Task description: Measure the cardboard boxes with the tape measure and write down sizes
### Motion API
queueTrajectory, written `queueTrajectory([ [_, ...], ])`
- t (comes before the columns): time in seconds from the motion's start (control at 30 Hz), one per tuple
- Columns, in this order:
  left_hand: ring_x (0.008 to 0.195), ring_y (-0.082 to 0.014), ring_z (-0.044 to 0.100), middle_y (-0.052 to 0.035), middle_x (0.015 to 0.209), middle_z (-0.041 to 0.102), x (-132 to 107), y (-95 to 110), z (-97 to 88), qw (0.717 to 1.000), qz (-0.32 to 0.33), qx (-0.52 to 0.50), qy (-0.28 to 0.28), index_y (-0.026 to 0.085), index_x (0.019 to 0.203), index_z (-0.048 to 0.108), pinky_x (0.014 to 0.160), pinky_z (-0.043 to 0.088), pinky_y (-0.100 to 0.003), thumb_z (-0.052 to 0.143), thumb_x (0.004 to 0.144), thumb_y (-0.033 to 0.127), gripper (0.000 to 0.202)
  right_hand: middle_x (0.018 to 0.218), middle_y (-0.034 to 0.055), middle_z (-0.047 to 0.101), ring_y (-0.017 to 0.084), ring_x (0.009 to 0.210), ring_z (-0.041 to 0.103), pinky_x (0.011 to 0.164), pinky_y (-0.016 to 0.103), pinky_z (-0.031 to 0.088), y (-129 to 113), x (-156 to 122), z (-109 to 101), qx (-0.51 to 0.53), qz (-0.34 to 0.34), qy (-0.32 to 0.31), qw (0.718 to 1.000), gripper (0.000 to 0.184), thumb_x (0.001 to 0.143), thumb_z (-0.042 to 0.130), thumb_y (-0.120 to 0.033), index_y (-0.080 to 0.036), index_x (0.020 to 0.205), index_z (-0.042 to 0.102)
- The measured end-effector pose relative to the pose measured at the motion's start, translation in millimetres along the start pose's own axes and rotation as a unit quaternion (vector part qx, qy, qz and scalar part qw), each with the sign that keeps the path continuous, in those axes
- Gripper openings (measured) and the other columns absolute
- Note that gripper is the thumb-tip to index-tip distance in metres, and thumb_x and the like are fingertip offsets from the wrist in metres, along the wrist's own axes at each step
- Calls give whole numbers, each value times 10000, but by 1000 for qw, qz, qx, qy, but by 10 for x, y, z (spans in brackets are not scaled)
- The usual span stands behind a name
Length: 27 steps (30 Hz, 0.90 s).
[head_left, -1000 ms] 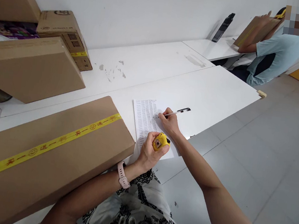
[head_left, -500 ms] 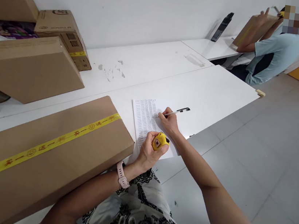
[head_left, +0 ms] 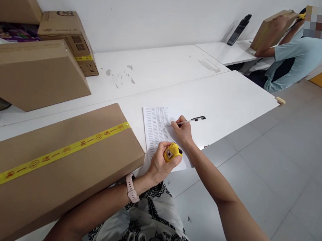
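Observation:
My left hand (head_left: pixel 160 164) is closed around a yellow tape measure (head_left: pixel 172 152), held over the lower part of a printed sheet of paper (head_left: pixel 154 125). Rows of small text run down the sheet, too small to read. In my right hand (head_left: pixel 182 130) is a pen (head_left: pixel 194 119) with a clear barrel and black end, its tip at the paper beside the printed columns. Left of the paper lies a large cardboard box (head_left: pixel 84 165) with a strip of yellow printed tape (head_left: pixel 66 149) along its top; my left forearm rests along its near side.
The white table (head_left: pixel 224 93) runs toward the back right. More cardboard boxes (head_left: pixel 34 68) stand at the left against the wall. A black bottle (head_left: pixel 239 29) stands farther off. At the far right a co-worker (head_left: pixel 302 56) holds another cardboard box (head_left: pixel 272 30).
Both my hands stay almost where they were, with the pen shifted very slightly. Across the room, the co-worker's hands have moved at their box.

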<state>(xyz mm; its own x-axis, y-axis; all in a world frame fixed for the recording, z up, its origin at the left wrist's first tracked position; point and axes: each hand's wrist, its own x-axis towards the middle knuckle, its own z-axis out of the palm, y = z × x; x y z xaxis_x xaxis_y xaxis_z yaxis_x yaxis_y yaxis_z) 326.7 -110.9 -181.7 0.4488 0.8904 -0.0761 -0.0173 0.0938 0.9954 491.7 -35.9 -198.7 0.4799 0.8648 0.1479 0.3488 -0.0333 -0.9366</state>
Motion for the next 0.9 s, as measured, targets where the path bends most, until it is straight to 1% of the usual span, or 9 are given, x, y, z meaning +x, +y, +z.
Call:
queueTrajectory([
  [0.3, 875, -190, 614, -68, 1016, 656, -5, 25, 2, 1000, -11, 5, 0, 211, 1119, 528, 784, 513, -342, 726, 763, 441, 469, 572, -68, 332, 112, 557, 290, 524, 284, 227, 11, -2, 3, -1, -1, 0, 1000, 230, 744, 580, -241, -234, 645, 372],
  [0.63, 885, -193, 624, -72, 1018, 660, -7, 49, 8, 1000, -2, 1, 5, 205, 1097, 533, 800, 535, -354, 735, 757, 414, 448, 573, -70, 331, 110, 555, 290, 521, 278, 228, 57, 17, 4, -10, -3, 0, 1000, 220, 743, 576, -242, -233, 654, 376],
  [0.9, 887, -199, 614, -73, 1009, 650, -3, 23, 8, 1000, -7, -3, 3, 200, 1112, 530, 804, 527, -359, 730, 759, 435, 469, 572, -69, 335, 110, 553, 298, 526, 277, 236, 65, 17, -3, -12, -10, 10, 1000, 223, 751, 575, -244, -233, 648, 377],
])
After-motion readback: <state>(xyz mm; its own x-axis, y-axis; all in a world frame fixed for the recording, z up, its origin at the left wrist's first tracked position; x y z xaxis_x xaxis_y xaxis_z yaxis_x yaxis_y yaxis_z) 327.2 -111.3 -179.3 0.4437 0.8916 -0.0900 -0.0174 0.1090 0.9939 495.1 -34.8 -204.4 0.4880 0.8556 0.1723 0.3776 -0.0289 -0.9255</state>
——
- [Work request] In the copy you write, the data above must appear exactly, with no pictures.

- [Problem solution]
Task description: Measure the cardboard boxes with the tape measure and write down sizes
### Motion API
queueTrajectory, written `queueTrajectory([ [_, ...], ])`
- t (comes before the columns): time in seconds from the motion's start (control at 30 Hz), one per tuple
- Columns, in this order:
  left_hand: ring_x (0.008 to 0.195), ring_y (-0.082 to 0.014), ring_z (-0.044 to 0.100), middle_y (-0.052 to 0.035), middle_x (0.015 to 0.209), middle_z (-0.041 to 0.102), x (-132 to 107), y (-95 to 110), z (-97 to 88), qw (0.717 to 1.000), qz (-0.32 to 0.33), qx (-0.52 to 0.50), qy (-0.28 to 0.28), index_y (-0.026 to 0.085), index_x (0.019 to 0.203), index_z (-0.048 to 0.108), pinky_x (0.014 to 0.160), pinky_z (-0.043 to 0.088), pinky_y (-0.100 to 0.003), thumb_z (-0.052 to 0.143), thumb_x (0.004 to 0.144), thumb_y (-0.033 to 0.127), gripper (0.000 to 0.202)
  right_hand: middle_x (0.018 to 0.218), middle_y (-0.034 to 0.055), middle_z (-0.047 to 0.101), ring_y (-0.017 to 0.084), ring_x (0.009 to 0.210), ring_z (-0.041 to 0.103), pinky_x (0.011 to 0.164), pinky_y (-0.016 to 0.103), pinky_z (-0.031 to 0.088), y (-129 to 113), x (-156 to 122), z (-109 to 101), qx (-0.51 to 0.53), qz (-0.34 to 0.34), qy (-0.32 to 0.31), qw (0.718 to 1.000), gripper (0.000 to 0.184), thumb_x (0.001 to 0.143), thumb_z (-0.042 to 0.130), thumb_y (-0.120 to 0.033), index_y (-0.080 to 0.036), index_x (0.020 to 0.205), index_z (-0.042 to 0.102)
- The measured end-effector pose relative to the pose measured at the motion's start, translation in millimetres along the start pose's own axes and rotation as a unit quaternion (vector part qx, qy, qz and scalar part qw), each with the sign that keeps the path continuous, in those axes
- Gripper openings (measured) and the other columns absolute
- Note that gripper is the thumb-tip to index-tip distance in metres, and thumb_x and the like are fingertip offsets from the wrist in metres, along the wrist's own axes at each step
- Calls give whole numbers, each value times 10000, but by 1000 for qw, qz, qx, qy, but by 10 for x, y, z (spans in brackets are not scaled)
- The usual span stands behind a name
Length: 27 steps (30 Hz, 0.90 s).
[head_left, -1000 ms] 
[head_left, -500 ms] 
[head_left, +0 ms] 
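Observation:
My left hand (head_left: pixel 160 164) is closed around a yellow tape measure (head_left: pixel 172 152), held over the lower part of a printed sheet of paper (head_left: pixel 154 125). Rows of small text run down the sheet, too small to read. In my right hand (head_left: pixel 182 130) is a pen (head_left: pixel 194 119) with a clear barrel and black end, its tip at the paper beside the printed columns. Left of the paper lies a large cardboard box (head_left: pixel 84 165) with a strip of yellow printed tape (head_left: pixel 66 149) along its top; my left forearm rests along its near side.
The white table (head_left: pixel 224 93) runs toward the back right. More cardboard boxes (head_left: pixel 34 68) stand at the left against the wall. A black bottle (head_left: pixel 239 29) stands farther off. At the far right a co-worker (head_left: pixel 302 56) holds another cardboard box (head_left: pixel 272 30).
Both my hands stay almost where they were, with the pen shifted very slightly. Across the room, the co-worker's hands have moved at their box.
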
<state>(xyz mm; its own x-axis, y-axis; all in a world frame fixed for the recording, z up, its origin at the left wrist's first tracked position; point and axes: each hand's wrist, its own x-axis towards the middle knuckle, its own z-axis out of the palm, y = z × x; x y z xaxis_x xaxis_y xaxis_z yaxis_x yaxis_y yaxis_z) 326.7 -110.9 -181.7 0.4488 0.8904 -0.0761 -0.0173 0.0938 0.9954 491.7 -35.9 -198.7 0.4799 0.8648 0.1479 0.3488 -0.0333 -0.9366</state>
Motion for the next 0.9 s, as measured, targets where the path bends most, until it is straight to 1% of the usual span, or 9 are given, x, y, z meaning +x, +y, +z.
Call:
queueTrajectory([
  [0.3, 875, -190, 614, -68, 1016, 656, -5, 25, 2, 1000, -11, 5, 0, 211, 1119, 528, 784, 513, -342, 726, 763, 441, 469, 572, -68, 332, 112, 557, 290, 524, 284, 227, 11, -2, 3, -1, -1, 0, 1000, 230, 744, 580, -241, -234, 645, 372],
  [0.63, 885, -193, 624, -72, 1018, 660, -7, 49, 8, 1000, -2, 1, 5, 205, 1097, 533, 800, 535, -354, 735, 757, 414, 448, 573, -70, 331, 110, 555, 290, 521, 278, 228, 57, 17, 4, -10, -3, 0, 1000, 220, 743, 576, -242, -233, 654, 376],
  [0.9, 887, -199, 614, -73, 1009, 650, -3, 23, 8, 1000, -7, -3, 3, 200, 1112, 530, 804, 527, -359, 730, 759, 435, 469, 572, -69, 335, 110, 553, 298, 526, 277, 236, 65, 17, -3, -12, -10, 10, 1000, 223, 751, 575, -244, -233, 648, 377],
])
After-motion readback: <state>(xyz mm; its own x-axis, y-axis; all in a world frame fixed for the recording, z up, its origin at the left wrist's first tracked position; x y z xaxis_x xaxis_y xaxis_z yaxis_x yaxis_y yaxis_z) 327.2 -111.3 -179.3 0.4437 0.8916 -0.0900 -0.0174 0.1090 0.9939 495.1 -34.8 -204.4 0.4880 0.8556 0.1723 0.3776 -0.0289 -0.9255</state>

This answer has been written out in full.